WHAT YOU SHOULD DO ▸ What is needed is an exact repetition of the lines below, from the first one through the one holding "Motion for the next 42", with no pictures and nothing else.

PROVIDED ENTRIES ▸

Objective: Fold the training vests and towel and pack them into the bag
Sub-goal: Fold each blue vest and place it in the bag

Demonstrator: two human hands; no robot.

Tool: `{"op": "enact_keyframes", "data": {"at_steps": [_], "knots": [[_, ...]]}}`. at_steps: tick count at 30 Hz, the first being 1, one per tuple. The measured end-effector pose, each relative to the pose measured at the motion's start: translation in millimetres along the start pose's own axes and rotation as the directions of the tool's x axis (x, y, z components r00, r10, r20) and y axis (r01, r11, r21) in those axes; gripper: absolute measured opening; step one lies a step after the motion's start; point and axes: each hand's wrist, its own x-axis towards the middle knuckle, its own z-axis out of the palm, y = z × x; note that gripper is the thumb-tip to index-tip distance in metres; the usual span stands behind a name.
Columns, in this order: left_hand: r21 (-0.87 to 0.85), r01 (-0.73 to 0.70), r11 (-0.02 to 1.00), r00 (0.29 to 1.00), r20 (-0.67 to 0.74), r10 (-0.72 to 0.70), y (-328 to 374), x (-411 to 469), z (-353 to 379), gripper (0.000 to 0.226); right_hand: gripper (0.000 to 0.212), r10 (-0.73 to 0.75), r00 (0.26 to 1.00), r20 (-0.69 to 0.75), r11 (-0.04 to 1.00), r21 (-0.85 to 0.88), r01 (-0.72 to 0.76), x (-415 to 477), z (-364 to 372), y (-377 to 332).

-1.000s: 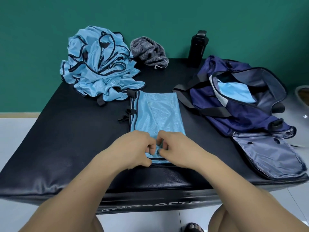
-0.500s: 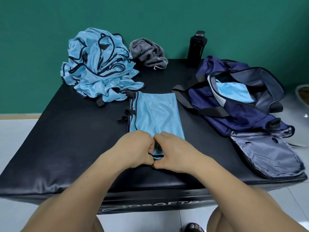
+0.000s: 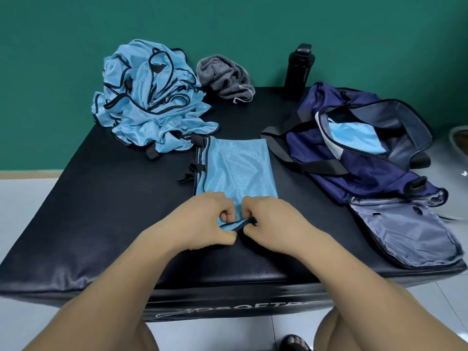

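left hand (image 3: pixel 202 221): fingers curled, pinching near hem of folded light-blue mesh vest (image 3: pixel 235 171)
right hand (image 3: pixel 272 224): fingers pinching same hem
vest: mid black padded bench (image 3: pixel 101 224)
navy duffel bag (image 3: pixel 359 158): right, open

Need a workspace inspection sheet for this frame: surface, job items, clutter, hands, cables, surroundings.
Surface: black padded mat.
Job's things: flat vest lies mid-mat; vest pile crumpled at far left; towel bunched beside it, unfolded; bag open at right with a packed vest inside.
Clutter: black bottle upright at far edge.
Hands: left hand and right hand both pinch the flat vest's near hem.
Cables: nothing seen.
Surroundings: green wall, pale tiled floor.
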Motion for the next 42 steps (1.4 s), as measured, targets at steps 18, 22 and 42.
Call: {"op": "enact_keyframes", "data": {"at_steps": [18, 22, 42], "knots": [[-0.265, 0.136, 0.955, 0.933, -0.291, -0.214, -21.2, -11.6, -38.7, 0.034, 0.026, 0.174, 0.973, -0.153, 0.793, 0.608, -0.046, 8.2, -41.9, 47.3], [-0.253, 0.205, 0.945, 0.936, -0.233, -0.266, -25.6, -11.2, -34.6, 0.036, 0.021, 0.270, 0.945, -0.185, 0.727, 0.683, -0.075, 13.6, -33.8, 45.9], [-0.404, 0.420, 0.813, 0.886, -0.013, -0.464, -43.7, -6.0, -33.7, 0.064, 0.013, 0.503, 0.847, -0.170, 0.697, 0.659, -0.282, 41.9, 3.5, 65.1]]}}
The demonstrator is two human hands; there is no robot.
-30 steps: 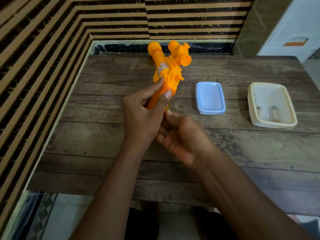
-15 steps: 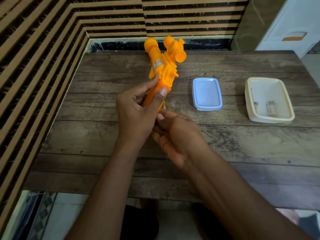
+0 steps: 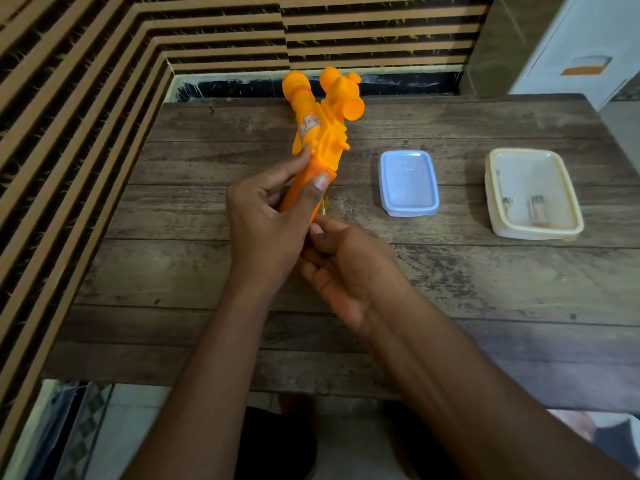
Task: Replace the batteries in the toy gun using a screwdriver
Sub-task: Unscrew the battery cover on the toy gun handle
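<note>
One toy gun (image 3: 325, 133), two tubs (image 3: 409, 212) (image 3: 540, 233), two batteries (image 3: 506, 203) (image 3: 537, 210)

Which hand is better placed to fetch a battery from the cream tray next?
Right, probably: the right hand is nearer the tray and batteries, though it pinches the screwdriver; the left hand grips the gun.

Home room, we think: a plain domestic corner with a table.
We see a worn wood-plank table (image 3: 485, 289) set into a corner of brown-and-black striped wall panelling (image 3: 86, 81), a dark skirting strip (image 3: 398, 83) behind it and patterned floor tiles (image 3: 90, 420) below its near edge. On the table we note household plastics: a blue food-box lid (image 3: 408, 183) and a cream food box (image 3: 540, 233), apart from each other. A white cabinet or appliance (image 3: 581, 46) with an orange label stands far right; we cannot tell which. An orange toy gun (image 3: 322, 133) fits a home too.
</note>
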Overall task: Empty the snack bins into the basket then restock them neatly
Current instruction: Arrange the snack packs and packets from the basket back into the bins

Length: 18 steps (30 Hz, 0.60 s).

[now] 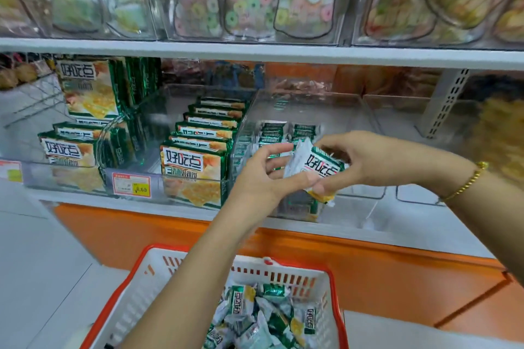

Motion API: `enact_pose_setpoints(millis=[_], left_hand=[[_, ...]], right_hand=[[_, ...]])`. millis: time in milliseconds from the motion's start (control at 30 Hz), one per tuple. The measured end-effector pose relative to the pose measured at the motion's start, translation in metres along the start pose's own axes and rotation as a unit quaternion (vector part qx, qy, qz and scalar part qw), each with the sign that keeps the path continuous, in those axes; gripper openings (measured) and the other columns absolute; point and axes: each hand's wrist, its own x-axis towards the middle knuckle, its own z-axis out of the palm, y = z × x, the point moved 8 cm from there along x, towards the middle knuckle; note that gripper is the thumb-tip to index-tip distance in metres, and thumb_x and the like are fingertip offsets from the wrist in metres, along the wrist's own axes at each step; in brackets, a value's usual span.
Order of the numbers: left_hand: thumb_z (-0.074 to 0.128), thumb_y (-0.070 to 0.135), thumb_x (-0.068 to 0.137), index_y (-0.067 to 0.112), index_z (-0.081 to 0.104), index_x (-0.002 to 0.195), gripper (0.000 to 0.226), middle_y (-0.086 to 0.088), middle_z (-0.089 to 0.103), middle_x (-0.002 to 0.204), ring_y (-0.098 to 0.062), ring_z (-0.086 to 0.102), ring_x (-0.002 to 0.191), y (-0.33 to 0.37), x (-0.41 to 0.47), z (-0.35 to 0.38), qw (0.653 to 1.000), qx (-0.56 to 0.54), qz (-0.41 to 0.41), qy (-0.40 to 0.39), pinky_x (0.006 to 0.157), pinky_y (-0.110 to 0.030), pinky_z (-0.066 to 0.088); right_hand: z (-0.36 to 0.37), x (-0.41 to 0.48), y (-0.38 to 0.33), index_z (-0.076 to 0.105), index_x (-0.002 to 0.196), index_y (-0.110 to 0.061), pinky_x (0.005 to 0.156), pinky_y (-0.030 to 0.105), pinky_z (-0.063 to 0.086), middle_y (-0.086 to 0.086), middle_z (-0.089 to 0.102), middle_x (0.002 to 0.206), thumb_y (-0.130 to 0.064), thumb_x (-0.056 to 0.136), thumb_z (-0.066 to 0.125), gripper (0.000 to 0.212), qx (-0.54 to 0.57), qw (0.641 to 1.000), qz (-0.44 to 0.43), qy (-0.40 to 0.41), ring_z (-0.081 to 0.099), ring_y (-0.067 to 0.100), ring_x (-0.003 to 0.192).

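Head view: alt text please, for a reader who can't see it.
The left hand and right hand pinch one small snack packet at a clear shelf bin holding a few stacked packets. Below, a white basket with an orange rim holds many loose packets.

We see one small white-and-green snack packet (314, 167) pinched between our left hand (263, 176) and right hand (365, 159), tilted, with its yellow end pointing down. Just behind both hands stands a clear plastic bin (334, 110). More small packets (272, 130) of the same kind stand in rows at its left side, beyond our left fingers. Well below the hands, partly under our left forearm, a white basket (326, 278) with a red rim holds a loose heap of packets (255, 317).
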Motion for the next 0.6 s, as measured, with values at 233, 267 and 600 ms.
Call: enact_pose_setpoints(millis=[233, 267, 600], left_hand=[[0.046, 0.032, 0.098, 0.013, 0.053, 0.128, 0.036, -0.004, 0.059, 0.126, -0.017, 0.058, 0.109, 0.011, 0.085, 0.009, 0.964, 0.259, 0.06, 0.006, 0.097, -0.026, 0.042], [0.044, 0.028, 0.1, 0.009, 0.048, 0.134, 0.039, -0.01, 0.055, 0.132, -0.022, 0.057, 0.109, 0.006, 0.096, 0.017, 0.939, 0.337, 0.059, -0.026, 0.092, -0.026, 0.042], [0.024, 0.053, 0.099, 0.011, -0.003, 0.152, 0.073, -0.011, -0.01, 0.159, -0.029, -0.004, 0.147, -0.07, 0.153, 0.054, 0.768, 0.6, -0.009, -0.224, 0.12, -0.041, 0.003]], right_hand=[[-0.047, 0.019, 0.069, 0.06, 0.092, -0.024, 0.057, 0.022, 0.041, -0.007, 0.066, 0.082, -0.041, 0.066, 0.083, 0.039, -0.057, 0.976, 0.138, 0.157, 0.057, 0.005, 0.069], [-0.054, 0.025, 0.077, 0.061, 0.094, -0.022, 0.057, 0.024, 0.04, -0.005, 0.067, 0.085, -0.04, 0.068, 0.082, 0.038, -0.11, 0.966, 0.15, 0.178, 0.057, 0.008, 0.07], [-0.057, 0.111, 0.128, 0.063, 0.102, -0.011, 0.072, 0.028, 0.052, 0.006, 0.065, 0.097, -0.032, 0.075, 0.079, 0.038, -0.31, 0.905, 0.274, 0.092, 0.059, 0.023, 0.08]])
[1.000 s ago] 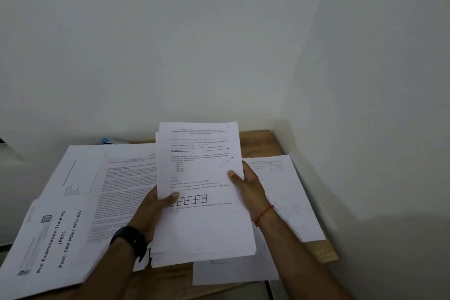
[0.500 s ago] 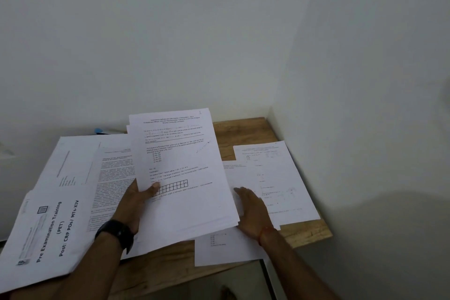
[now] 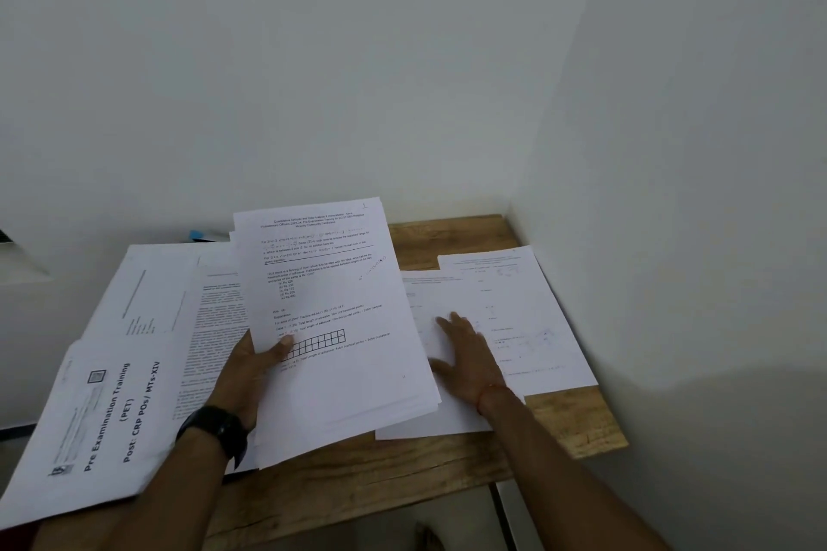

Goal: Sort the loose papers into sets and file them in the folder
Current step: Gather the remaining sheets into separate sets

OUTPUT BELOW ▸
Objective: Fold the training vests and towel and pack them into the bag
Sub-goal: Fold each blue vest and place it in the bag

Demonstrator: two human hands; no robot.

Tool: `{"op": "enact_keyframes", "data": {"at_steps": [_], "knots": [[_, ...]]}}`. at_steps: tick count at 30 Hz, the first being 1, one per tuple. The measured end-effector pose, each relative to the pose measured at the motion's start: translation in millimetres along the start pose's own axes and rotation as the directions of the tool's x axis (x, y, z components r00, r10, r20) and y axis (r01, r11, r21) in those axes; gripper: absolute measured opening; step one lies a step after the motion's start; point and axes: each hand's wrist, its own x-axis towards the middle knuckle, its own z-axis out of the palm, y = z × x; note that gripper is the thumb-tip to index-tip distance in metres; the usual span stands behind a name.
Columns, in this order: left_hand: r21 (-0.87 to 0.85), r01 (-0.73 to 0.70), r11 (-0.02 to 1.00), r00 (0.29 to 1.00), r20 (-0.67 to 0.74), r10 (-0.72 to 0.70), y (-328 to 374), x (-411 to 469), z (-353 to 379), gripper (0.000 to 0.226); right_hand: gripper (0.000 to 0.212), r10 (-0.73 to 0.75), r00 (0.26 to 1.00), r20 (-0.69 to 0.75), r11 (-0.04 to 1.00), r21 (-0.85 to 0.88), r01 (-0.72 to 0.76), x (-415 to 477), z (-364 to 372), y (-377 to 332).

-1.000s: 
-0.500s: 
+0.000s: 

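left hand (image 3: pixel 202 221): fingers curled, pinching near hem of folded light-blue mesh vest (image 3: pixel 235 171)
right hand (image 3: pixel 272 224): fingers pinching same hem
vest: mid black padded bench (image 3: pixel 101 224)
navy duffel bag (image 3: pixel 359 158): right, open

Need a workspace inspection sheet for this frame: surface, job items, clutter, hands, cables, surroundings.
Surface: black padded mat.
Job's things: flat vest lies mid-mat; vest pile crumpled at far left; towel bunched beside it, unfolded; bag open at right with a packed vest inside.
Clutter: black bottle upright at far edge.
Hands: left hand and right hand both pinch the flat vest's near hem.
Cables: nothing seen.
Surroundings: green wall, pale tiled floor.
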Motion for the next 42 steps (1.4 s), as measured, targets at steps 18, 22 and 42.

Further output is not needed for this exercise.